= Chelo (American singer) =

American singer, rapper, and choreographer

Jose Mejias, better known as Chelo, is an American singer, rapper and choreographer based in Miami Beach, Florida, signed with Sony BMG as a solo artist. His debut album is 360°, and fuses hip hop, go-go and Latin music. The album is recorded in both English and Spanish. He is of Puerto Rican descent. His single "Cha Cha" was nominated for two Billboard Latin Music Awards.

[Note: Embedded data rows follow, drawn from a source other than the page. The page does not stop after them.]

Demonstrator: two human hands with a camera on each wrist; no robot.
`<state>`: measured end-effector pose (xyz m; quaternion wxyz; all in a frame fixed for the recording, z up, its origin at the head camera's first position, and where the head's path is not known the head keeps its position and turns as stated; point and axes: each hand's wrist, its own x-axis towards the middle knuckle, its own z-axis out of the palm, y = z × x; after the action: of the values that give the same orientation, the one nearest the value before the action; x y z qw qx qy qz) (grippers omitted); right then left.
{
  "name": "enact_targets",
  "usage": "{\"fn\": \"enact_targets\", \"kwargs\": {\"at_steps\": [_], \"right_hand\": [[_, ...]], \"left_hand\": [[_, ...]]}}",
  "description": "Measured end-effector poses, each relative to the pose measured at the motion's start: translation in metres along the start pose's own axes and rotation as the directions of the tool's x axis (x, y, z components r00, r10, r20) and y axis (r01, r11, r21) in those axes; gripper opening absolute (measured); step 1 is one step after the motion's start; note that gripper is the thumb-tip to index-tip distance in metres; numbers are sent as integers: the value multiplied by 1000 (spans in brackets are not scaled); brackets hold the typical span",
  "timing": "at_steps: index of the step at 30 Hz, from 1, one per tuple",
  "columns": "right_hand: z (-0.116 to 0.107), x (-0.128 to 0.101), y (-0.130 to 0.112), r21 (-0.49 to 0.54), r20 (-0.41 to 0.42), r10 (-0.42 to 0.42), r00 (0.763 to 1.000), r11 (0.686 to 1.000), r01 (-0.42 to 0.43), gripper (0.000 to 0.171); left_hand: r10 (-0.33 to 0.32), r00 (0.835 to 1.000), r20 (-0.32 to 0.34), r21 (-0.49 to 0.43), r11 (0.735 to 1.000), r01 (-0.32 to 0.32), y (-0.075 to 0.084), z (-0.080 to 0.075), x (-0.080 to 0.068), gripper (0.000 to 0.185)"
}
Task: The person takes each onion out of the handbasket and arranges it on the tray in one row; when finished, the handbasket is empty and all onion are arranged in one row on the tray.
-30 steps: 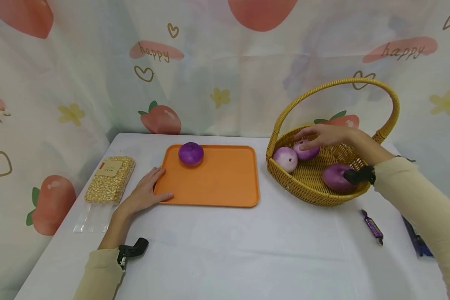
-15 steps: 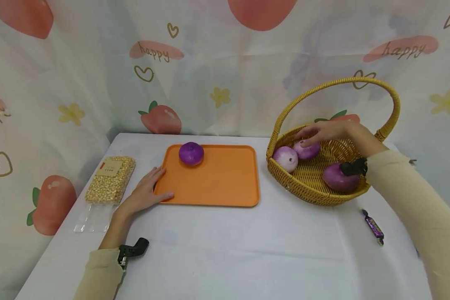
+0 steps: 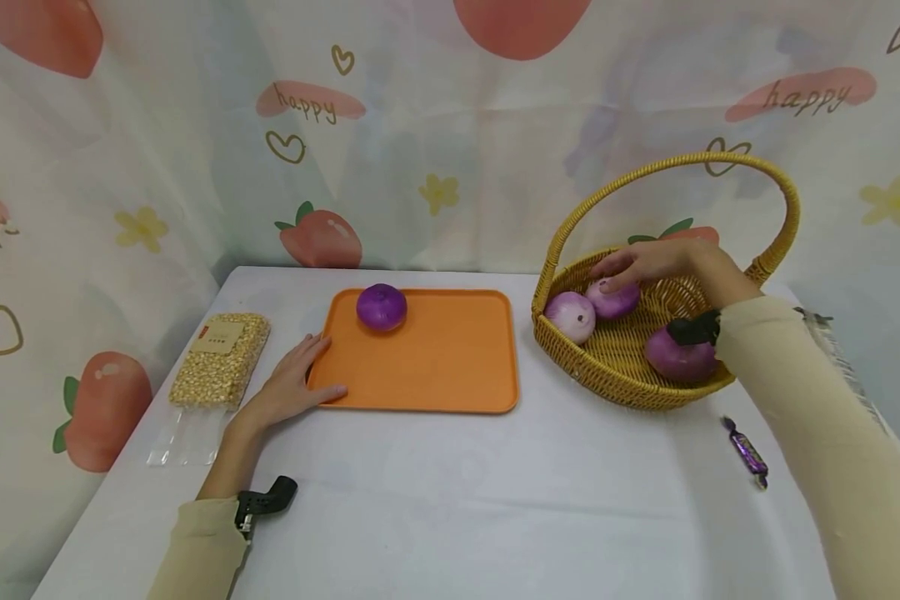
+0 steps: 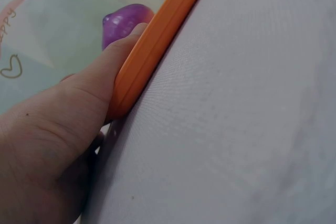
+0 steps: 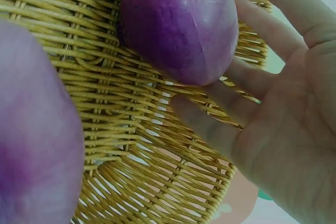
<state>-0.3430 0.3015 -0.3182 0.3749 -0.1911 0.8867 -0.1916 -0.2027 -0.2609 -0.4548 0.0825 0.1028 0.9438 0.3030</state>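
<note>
The right hand point(image 3: 656, 262) reaches into the basket point(image 3: 615, 379) under its arched handle, its fingers point(image 5: 273, 19) nearly straight and loosely spread around the back onion point(image 3: 613, 300). The right wrist view shows them lying against its side without closing on it. That onion sits against the basket's far wall, touching a paler onion point(image 3: 570, 317) to its left; a third onion point(image 3: 678, 357) lies nearer the front, partly behind the wrist strap.

The left hand point(image 3: 288, 387) rests flat on the bench point(image 3: 450, 500), fingers straight, thumb point(image 4: 113, 61) pressed along the near left edge of the orange tray point(image 3: 435, 367). A purple onion point(image 3: 382, 307) sits on the tray's far side.

A bag of kernels point(image 3: 220, 358) lies left of the tray, and a wrapped candy point(image 3: 747, 452) lies near the basket's front.
</note>
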Motion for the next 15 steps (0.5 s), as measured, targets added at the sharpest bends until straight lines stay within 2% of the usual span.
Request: {"fn": "enact_targets", "kwargs": {"at_steps": [5, 8, 12, 15], "right_hand": [[2, 1, 3, 59, 20, 29, 999, 998, -31, 67], [3, 3, 4, 128, 33, 78, 996, 988, -82, 74], [3, 8, 5, 233, 61, 135, 989, 961, -145, 82], [5, 9, 5, 290, 72, 150, 986, 943, -164, 80]], "left_hand": [[4, 1000, 6, -2, 1000, -4, 1, 1, 0, 98], [9, 1000, 5, 4, 1000, -9, -1, 1, 1, 98], [12, 1000, -1, 13, 1000, -12, -3, 1, 1, 98], [7, 1000, 0, 13, 1000, -7, -3, 0, 1, 98]]}}
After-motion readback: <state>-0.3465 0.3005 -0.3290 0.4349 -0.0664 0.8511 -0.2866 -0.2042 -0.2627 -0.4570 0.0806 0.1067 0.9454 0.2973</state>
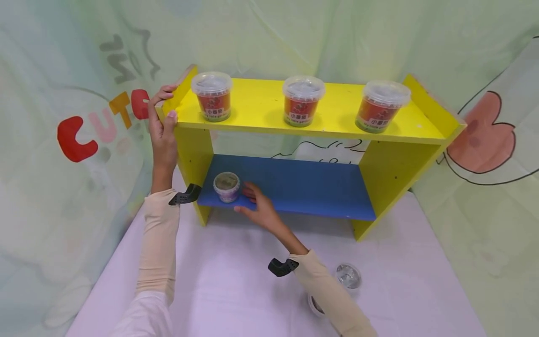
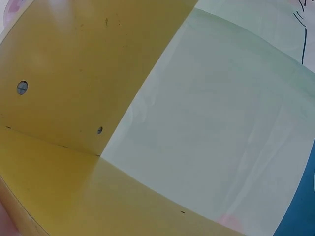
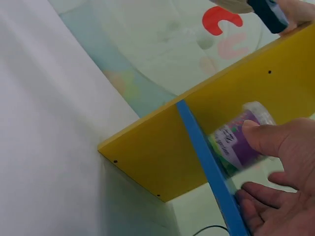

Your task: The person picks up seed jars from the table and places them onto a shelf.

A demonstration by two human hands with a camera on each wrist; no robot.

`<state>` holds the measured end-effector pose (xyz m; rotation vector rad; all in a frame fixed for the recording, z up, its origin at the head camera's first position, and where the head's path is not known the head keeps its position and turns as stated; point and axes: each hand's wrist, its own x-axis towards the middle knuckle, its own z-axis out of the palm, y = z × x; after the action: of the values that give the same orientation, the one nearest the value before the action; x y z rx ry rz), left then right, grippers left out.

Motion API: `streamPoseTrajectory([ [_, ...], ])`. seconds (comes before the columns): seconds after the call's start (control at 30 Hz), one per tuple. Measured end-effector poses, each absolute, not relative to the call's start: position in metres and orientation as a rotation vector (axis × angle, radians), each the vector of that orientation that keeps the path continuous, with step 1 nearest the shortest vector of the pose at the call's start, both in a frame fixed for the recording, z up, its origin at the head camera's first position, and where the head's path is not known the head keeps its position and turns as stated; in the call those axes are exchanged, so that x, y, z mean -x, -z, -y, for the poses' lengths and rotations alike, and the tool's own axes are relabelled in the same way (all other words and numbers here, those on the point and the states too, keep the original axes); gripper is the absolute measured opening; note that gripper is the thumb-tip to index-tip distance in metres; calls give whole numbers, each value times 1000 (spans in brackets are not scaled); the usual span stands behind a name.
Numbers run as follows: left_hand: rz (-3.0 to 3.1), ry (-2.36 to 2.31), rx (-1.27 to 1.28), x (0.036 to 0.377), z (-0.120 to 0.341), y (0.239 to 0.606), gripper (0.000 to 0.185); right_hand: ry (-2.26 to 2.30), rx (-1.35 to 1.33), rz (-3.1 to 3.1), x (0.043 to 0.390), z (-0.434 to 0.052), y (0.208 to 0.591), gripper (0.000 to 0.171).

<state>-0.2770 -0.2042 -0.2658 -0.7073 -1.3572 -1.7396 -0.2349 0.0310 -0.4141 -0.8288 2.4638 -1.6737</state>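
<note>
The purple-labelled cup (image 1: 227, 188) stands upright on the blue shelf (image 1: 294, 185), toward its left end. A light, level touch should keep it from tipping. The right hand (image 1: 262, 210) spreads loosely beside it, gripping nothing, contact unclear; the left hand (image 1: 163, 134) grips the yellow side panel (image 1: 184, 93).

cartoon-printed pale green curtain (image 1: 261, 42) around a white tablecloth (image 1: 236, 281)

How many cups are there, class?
6: left cup, middle cup and right cup on the top shelf; purple-labelled cup on the blue shelf; silvery cup and part-hidden cup on the table. The right sleeve may hide more.
</note>
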Motion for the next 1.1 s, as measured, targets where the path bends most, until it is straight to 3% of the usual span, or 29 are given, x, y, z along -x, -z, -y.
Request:
streamPoseTrajectory([
  [0.17, 1365, 1728, 703, 277, 205, 266, 32, 1683, 903, -2394, 229, -51, 411, 48],
  [0.37, 1373, 1731, 695, 276, 206, 264, 32, 1659, 894, -2395, 214, -70, 404, 34],
  [0.73, 1376, 1734, 687, 274, 204, 264, 32, 1621, 893, -2484, 184, -103, 406, 24],
  [1.1, 1384, 1729, 680, 274, 204, 264, 32, 1188, 952, -2548, 159, -157, 406, 33],
])
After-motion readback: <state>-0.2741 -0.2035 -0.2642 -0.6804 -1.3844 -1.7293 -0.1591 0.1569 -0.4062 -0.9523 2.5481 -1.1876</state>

Chelo grew up in San Juan, Puerto Rico, the only child of an accountant and a secretary. His father put him in as a guest conga player in his salsa band, and young Chelo also would sing at family events. Chelo was asked by reggaeton star Daddy Yankee to assist him as a choreographer while still in high school, which led to his joining the groups Jyve V and Mexican ATM, which both had songs in the Billboard Latin Top 40.

- Cha Cha (2006)
- Yummy (2006)
- Un Corazón (2007)

"Yummy" was the second single released, which can be found on his debut album, 360°. The song was featured at the end of the video for "Cha Cha." In the full version of the video, Miss Universe 2006 winner Zuleyka Rivera was featured in a cameo. In the remix version it features American rapper Too Short. The song was not as successful as his first single, peaking at #48 on the Billboard Hot Latin Tracks chart."Un Corazón" (translated as One Heart) the third single released, from his debut album 360°. The song samples "La Murga" by Héctor Lavoe. It was a moderate success in Europe, however not in the US, where his previous single, "Yummy" performed better.

==Discography==

| Album information |
|---|
| 360° Release: June 27, 2006; Label: Sony BMG Latin; Singles: "Cha Cha", "Yummy", "Un Corazón"; |

==Other==
Chelo sang at Miss Universe 2006, Zuleyka Rivera's homecoming in Puerto Rico. The song "Cha Cha" is a playable track in the rhythm game Samba De Amigo.